KPK Bidik Tersangka Baru KTP Elektronik
"Mudah-mudahan dalam waktu dekat, seminggu, dua minggu ini akan ada perkembangannya kok," kata Laode di gedung KPK, Jakarta, Selasa (20/12).
Editor:
Malvyandie Haryadi
TRIBUNNEWS.COM, JAKARTA - Wakil Ketua Komisi Pemberantasan Korupsi (KPK) Laode Muhammad Syarif mengatakan, kasus dugaan korupsi dalam proyek pengadaan Kartu Tanda Penduduk berbasis elektronik atau KTP elektronik (e-KTP) terus berkembang.
Sejauh ini, KPK telah memeriksa hampir 200 saksi dalam mengungkap keterlibatan berbagai pihak.
Wakil Ketua KPK Laode Muhammad Syarif mengatakan pihaknya semakin intensif melakukan pemeriksaan untuk mengungkapkan keterlibatan pihak lain. Laode yakin dalam waktu dekat bakal ada perkembangan baru dalam kasus ini.
"Mudah-mudahan dalam waktu dekat, seminggu, dua minggu ini akan ada perkembangannya kok," kata Laode di gedung KPK, Jakarta, Selasa (20/12).
Sejak beberapa waktu lalu, sejumlah anggota DPR dikonfirmasi oleh penyidik KPK seputar dugaan kerugian negara dalam pengadaan KTP elektronik.
Kerugian diakibatkan penyalahgunaan wewenang oleh sejumlah pejabat negara. Para anggota DPR tersebut ditanyakan seputar proses anggaran, perencanaan, pengadaan, dan pelaksanaan proyek.
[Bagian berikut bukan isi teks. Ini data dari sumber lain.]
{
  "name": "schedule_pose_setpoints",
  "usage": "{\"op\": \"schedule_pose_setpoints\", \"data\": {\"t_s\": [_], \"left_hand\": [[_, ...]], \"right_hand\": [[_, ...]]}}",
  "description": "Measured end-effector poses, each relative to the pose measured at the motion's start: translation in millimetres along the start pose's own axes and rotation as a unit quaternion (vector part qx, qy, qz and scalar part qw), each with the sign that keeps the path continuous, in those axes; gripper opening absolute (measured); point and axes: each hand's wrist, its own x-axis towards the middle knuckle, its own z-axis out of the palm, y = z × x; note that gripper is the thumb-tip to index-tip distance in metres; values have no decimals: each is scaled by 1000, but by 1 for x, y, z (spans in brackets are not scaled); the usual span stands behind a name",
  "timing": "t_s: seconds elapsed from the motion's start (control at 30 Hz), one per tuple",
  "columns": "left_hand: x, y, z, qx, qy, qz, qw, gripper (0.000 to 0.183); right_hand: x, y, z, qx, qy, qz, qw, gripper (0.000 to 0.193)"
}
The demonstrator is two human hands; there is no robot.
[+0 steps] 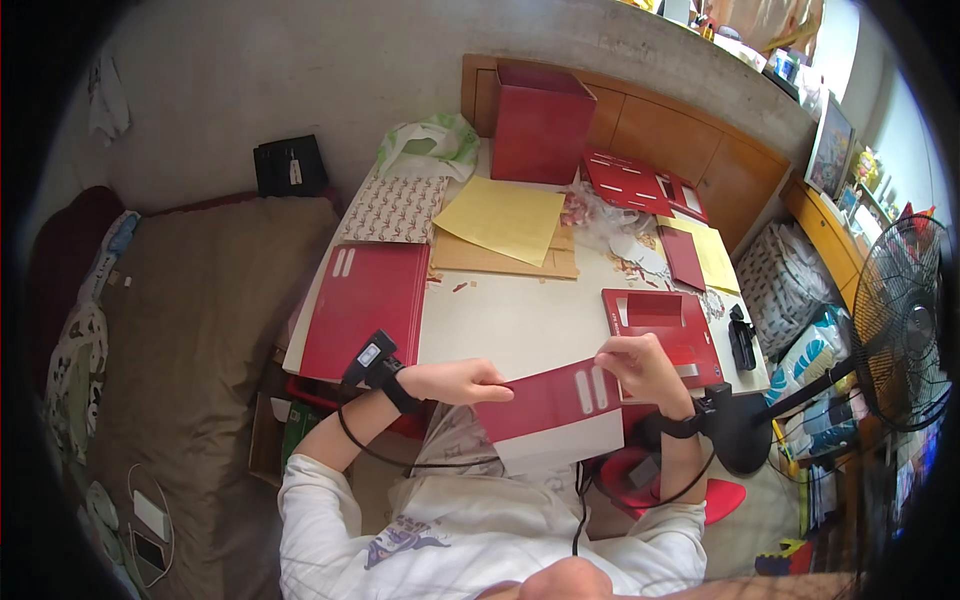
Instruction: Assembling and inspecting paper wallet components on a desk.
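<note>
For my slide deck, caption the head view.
Left fingers and right fingers hold a red-and-white panel beside a white table bearing yellow sheets.

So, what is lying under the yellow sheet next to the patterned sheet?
Under the yellow sheet, a tan board shows beyond its lower and right edges. The rest of what lies beneath is covered, so I cannot tell.

We've got 1 cam: L unit of the head pair, wide fisheye, upright, unmirrored. We look fwd & steeply down from head ht: shirt (470,525) v. close at btm, table (500,325) mid-dist., wall (250,80) farther off up top, bed (200,350) to L, fan (912,318) to R.
</note>
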Motion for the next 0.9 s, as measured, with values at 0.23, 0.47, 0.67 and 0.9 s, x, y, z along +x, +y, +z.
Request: {"op": "schedule_pose_setpoints", "data": {"t_s": [0.23,0.47,0.67,0.9], "left_hand": [[-6,-12,-21,-111,-12,-43,993,39],[-19,-38,-18,-258,88,150,950,39],[-4,-20,-2,-68,229,158,958,35],[-11,-21,-8,-133,253,129,950,31]], "right_hand": [[14,8,0,-9,18,5,1000,10],[29,20,1,192,84,58,976,19],[32,41,12,436,153,96,882,43],[-2,56,43,260,45,60,963,32]]}}
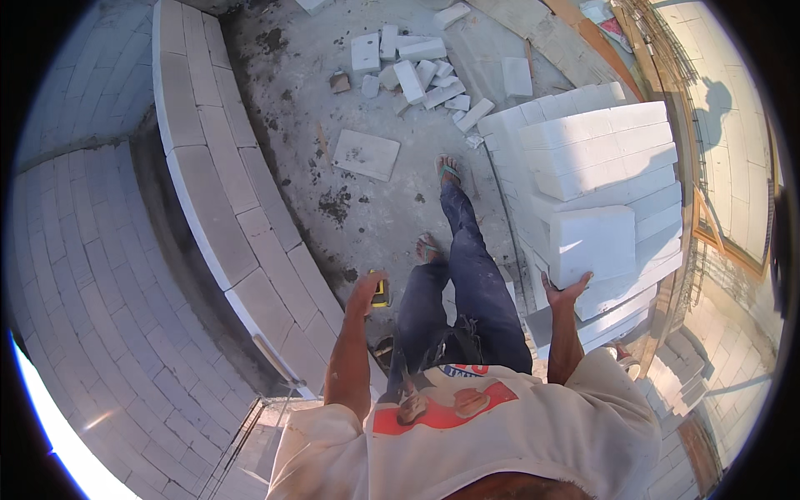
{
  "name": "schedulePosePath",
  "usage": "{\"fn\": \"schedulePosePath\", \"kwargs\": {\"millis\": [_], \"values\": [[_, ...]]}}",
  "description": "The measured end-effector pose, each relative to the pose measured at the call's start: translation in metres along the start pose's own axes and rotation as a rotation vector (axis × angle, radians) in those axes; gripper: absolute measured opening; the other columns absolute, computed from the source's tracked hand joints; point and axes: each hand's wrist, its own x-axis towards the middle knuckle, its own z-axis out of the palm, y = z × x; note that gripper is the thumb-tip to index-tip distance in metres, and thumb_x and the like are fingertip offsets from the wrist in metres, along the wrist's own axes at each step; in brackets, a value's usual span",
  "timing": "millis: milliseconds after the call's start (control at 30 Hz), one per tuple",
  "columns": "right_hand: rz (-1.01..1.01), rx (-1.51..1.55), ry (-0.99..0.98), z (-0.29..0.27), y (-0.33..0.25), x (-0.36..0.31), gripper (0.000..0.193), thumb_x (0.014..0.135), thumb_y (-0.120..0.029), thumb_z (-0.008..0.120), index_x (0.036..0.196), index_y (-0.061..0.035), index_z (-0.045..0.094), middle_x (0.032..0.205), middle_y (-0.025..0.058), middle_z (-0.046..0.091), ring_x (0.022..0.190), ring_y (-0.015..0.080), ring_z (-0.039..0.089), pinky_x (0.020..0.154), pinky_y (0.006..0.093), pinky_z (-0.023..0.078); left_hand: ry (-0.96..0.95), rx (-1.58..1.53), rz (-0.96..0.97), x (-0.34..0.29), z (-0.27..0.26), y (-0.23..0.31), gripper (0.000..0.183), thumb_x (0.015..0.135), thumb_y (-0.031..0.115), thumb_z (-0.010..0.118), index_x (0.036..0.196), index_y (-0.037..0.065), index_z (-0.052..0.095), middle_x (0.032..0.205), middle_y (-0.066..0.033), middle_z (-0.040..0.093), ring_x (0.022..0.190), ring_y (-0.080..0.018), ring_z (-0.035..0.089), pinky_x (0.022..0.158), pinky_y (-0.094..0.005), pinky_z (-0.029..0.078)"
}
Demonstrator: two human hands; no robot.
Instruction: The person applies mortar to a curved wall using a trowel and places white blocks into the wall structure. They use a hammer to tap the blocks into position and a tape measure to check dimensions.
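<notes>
My left hand [365, 292] is closed around a yellow and black tape measure [381, 293], held beside my left leg near the low block wall [221, 179]. To the right, my right hand [567, 292] has its thumb and fingers spread against the near edge of a white building block [592, 242]. That block lies on a large stack of similar white blocks [600, 154], partly in shadow. Whether the fingers reach under the block cannot be seen.
Broken and whole white block pieces [410, 79] litter the concrete floor [287, 108] ahead. A flat white slab [367, 155] lies left of my feet, which are in sandals. Boards [533, 37] run along the far right, and a taller block wall [100, 267] stands at the left.
</notes>
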Motion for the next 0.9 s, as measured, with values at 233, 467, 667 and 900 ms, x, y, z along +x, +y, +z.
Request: {"fn": "schedulePosePath", "kwargs": {"millis": [233,467,667,900], "values": [[0.093,-0.089,0.271,-0.003,-0.009,-0.018,0.087,0.091,-0.086,0.043,0.154,-0.0251,0.04,0.136,0.0123,0.052,0.117,0.0354,0.053,0.099,0.0606,0.043,0.114,0.52,0.202,0.205,0.091,0.199,0.045,0.08,0.035,0.085,0.106,0.005,0.066,0.09,-0.006,0.067,0.077,-0.0163,0.063,0.069,-0.035,0.052],[0.035,-0.094,0.576,0.046,0.002,-0.024,0.085,0.09,-0.085,0.041,0.155,-0.0293,0.04,0.145,0.0052,0.046,0.126,0.0308,0.043,0.098,0.0565,0.039,0.397,0.87,0.308,0.416,0.198,0.379,0.09,0.077,0.064,0.083,0.129,-0.007,0.064,0.134,-0.0266,0.065,0.12,-0.0384,0.067,0.101,-0.0457,0.053],[0.085,-0.182,0.56,0.047,-0.009,-0.014,0.087,0.087,-0.088,0.038,0.15,-0.0295,0.044,0.143,0.0029,0.048,0.122,0.0284,0.044,0.087,0.0485,0.04,0.445,1.133,0.486,0.588,0.201,0.401,0.091,0.069,0.065,0.087,0.114,-0.012,0.071,0.119,-0.0277,0.069,0.114,-0.0378,0.069,0.097,-0.0444,0.056],[0.106,-0.173,0.571,0.052,-0.014,-0.018,0.089,0.083,-0.09,0.047,0.146,-0.0272,0.05,0.135,0.0033,0.054,0.116,0.0278,0.05,0.09,0.0502,0.042,0.043,0.258,0.146,0.489,0.192,0.418,0.063,0.089,0.044,0.08,0.123,-0.007,0.065,0.102,-0.0185,0.074,0.089,-0.0258,0.075,0.077,-0.0414,0.063]]}}
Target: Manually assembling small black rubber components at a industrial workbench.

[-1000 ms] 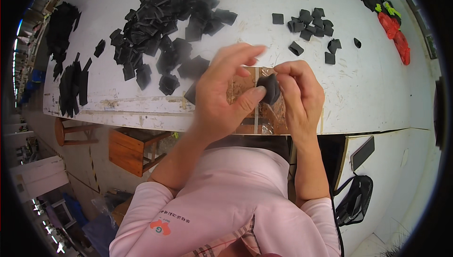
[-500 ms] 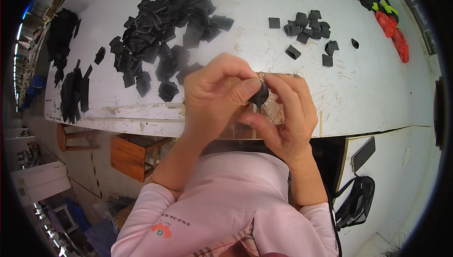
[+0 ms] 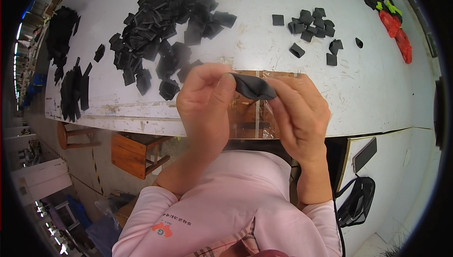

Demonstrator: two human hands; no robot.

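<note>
Since earlier, the left hand [image 3: 207, 99] and right hand [image 3: 302, 113] have drawn apart, pinching opposite ends of a black cloth piece [image 3: 252, 85], those ends covered, over the near edge of the scuffed white table [image 3: 377, 92]. Left to right: wooden stool [image 3: 130, 154]; black heap [image 3: 151, 28], cut off above; printed pink shirt [image 3: 217, 195]; part-hidden brown board [image 3: 245, 115]; smaller black pieces [image 3: 306, 18].
</note>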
Dalam kasus ini, KPK telah menetapkan dua orang tersangka, yakni Direktur Pengelola Informasi Administrasi Kependudukan, Direktorat Jenderal Kependudukan dan Pencatatan Sipil Kemendagri Sugiharto, dan mantan Direktur Jenderal Kependudukan dan Pencatatan Sipil, Irman.
Irman ditetapkan sebagai tersangka setelah diduga melakukan penyalahgunaan wewenang untuk memperkaya diri sendiri atau orang lain.
Juru Bicara Komisi Pemberantasan Korupsi (KPK) Febri Diansyah mengatakan, penundaan penahanan Irman merupakan bagian dari strategi penyidikan.
"KPK masih melakukan penyidikan lebih lanjut terhadap dua tersangka dan sampai saat ini sudah lebih sekitar 200 saksi yang kami periksa. Soal penahanan memang ada pertimbangan-pertimbangan untuk penahanan," kata Febri.
Ia menjelaskan, KPK menaruh perhatian besar pada kasus e-KTP karena jumlah kerugian negara yang ditimbulkan sangat besar, yakni mencapai Rp 2 triliun.
Oleh karena itu, KPK terus mengembangkan penyidikan dan menerapkan berbagai strategi untuk mengungkap semua pihak yang terlibat dalam kasus korupsi tersebut, termasuk dengan menunda penahanan Irman.
"Jika hasil dari proses penyidikan ini ditemukan informasi lain yang cukup kuat dan solid maka bisa saja dikembangkan pada ruang lingkup perkara ataupun pihak pihak lain yang diduga terlibat," urai dia.
Sebelumnya, Febri menyebut KPK menengarai banyak pihak terlibat dalam kasus yang menimbulkan kerugian negara sekitar Rp 2 triliun itu.
"Indikasi kerugian negara memang signifikan. Inilah yang menjadi perhatian, apakah kerugian negara hanya disebabkan oleh dua orang saja," ujarnya.